On March 10, 2016, we recommended that MRS's motion for summary judgment be granted and that judgment be entered in favor of MRS and against plaintiff on all counts of plaintiff's complaint. (Doc. 42, at 22). With respect to plaintiff's TCPA claim, we found that MRS "made a prima facie showing that it is entitled to summary judgment" and that plaintiff "cit[ed] no competent evidence to rebut that cited by [MRS]." (Id. at 9-10). With respect to plaintiff's FDCPA claims, and notwithstanding plaintiff's shifting theories of liability, we found that no reasonable jury could conclude that "these two isolated telephone calls have the natural consequence of harassing, oppressing, or abusing [plaintiff] as recipient of the calls, nor that MRS acted with requisite intent to annoy, abuse, or harass [plaintiff]" or that "MRS failed to meaningfully disclose its identity." (Id. at 13-16). Finally, we found that the undisputed evidence in the record supported a finding that MRS's actions were neither a substantial intrusion nor highly offensive to plaintiff. (Id. at 21).

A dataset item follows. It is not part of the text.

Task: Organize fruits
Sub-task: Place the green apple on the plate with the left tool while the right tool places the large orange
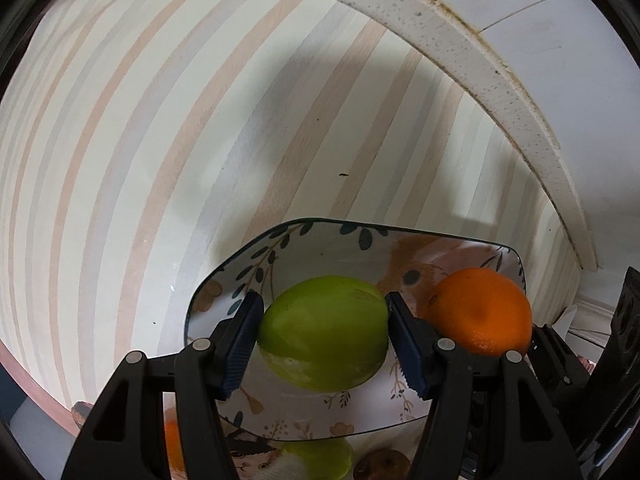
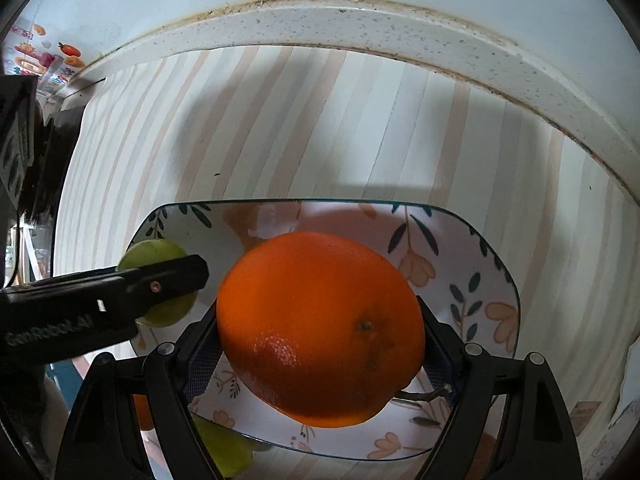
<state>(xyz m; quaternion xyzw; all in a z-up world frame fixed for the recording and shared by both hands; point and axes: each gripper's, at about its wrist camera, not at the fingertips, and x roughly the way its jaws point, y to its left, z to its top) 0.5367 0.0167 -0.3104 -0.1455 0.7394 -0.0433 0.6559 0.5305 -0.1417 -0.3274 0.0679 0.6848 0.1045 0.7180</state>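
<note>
over a striped cloth (image 1: 120, 160) sits one floral plate (image 1: 224, 280), and above it hang two grippers, each carrying one fruit. on the left, the left gripper (image 1: 324, 340) has its two blue pads pressed against the sides of a green fruit (image 1: 324, 332), gripping it just above the plate's left part. to its right, the right gripper (image 2: 320, 356) has its fingers spread wide around an orange (image 2: 320, 328), whose sides meet both pads; it is held above the middle of the plate. the two held fruits are near each other, side by side.

more fruit lies near the bottom edge, mostly hidden behind the gripper arms: a second green fruit (image 1: 320, 456) below the plate's near rim, a sliver of another orange fruit (image 1: 174, 448), and a brown round thing (image 1: 382, 466) too cut off to name. whether either held fruit touches the plate cannot be told.

the left wrist view shows both held fruits together, with the orange (image 1: 480, 312) at the right. the right wrist view shows the left gripper's black finger crossing the green fruit (image 2: 168, 312) and hiding most of it. only that view shows colourful items (image 2: 44, 56) at the far upper left, too small to identify. both views show a speckled white ledge (image 2: 360, 24) beyond the cloth.
</note>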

On March 29, 2016, the plaintiff filed objections to our report and recommendation. (Doc. 43). The thrust of plaintiff's argument was that we improperly relied on the affidavits of Harry Albert and Larry Hinkle in reaching our recommendation because those affidavits were hearsay. (Id.). On March 30, 2016, this Court entered an Order and Judgment adopting our report, granting MRS's motion for summary judgment, and entering judgment in MRS's favor and against plaintiff on all counts of his complaint. (Doc. 44).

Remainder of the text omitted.